## [Problem details]
Nothing after the line containing "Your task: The" belongs in the answer; write out exactly every line from the start of the material up to it, including it.
^^^^
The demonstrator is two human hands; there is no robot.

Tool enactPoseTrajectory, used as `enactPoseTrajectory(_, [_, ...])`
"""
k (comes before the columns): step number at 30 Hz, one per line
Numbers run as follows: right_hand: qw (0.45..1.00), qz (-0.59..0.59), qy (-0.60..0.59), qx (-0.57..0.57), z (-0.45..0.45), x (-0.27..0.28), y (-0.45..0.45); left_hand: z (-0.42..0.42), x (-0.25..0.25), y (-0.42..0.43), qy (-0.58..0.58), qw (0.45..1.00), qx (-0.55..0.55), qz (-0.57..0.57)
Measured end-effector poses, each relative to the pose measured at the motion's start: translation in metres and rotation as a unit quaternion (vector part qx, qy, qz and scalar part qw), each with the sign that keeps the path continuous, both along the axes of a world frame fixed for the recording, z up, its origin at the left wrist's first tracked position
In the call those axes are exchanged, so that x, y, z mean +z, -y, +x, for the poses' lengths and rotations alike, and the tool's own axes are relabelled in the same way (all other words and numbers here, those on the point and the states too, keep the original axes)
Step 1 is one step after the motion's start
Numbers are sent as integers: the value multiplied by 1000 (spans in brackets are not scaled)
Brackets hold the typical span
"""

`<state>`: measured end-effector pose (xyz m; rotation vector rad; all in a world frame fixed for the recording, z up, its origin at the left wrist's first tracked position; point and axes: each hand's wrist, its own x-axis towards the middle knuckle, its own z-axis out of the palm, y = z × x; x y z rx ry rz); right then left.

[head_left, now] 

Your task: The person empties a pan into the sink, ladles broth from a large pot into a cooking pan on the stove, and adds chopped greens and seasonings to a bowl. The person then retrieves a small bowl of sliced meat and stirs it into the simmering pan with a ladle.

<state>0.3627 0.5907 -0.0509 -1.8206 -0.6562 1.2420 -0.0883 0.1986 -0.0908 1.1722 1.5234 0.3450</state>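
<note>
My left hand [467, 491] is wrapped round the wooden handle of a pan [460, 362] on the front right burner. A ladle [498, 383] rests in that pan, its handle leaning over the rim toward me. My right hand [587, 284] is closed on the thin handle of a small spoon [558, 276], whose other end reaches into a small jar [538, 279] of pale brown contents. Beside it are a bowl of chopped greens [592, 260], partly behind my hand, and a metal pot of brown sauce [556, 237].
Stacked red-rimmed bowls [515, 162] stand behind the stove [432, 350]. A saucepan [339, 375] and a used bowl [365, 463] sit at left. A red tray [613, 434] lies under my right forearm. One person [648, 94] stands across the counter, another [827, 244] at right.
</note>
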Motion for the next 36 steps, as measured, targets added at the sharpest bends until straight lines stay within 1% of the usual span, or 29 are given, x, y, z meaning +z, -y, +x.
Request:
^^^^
## [Answer to the exercise]
The demonstrator is two human hands; there is no robot.

Tool enactPoseTrajectory, used as `enactPoseTrajectory(_, [_, ...])`
"""
k (comes before the columns): step number at 30 Hz, one per line
Numbers run as follows: right_hand: qw (0.45..1.00), qz (-0.59..0.59), qy (-0.60..0.59), qx (-0.57..0.57), z (-0.45..0.45), x (-0.27..0.28), y (-0.45..0.45); left_hand: z (-0.42..0.42), x (-0.25..0.25), y (-0.42..0.43), qy (-0.58..0.58), qw (0.45..1.00), qx (-0.55..0.55), qz (-0.57..0.57)
Measured end-effector poses, each relative to the pose measured at the motion's start: translation in metres and rotation as a unit quaternion (vector part qx, qy, qz and scalar part qw), each with the sign that keeps the path continuous, both along the axes of a world frame fixed for the recording, z up, its origin at the left wrist's first tracked position
In the call those axes are exchanged, so that x, y, z mean +z, -y, +x, for the poses' lengths and rotations alike, and the tool's own axes are relabelled in the same way (all other words and numbers here, those on the point and the states too, keep the original axes)
Step 1 is one step after the motion's start
Numbers are sent as integers: the value multiplied by 1000 (spans in brackets are not scaled)
Brackets hold the typical span
"""

`<state>`: measured end-effector pose (xyz m; rotation vector rad; all in a world frame fixed for the recording, z up, its origin at the left wrist's first tracked position; point and axes: each hand's wrist, its own x-axis towards the middle knuckle, its own z-axis out of the palm, y = z × x; x y z rx ry rz); right then left.

[head_left, now] 

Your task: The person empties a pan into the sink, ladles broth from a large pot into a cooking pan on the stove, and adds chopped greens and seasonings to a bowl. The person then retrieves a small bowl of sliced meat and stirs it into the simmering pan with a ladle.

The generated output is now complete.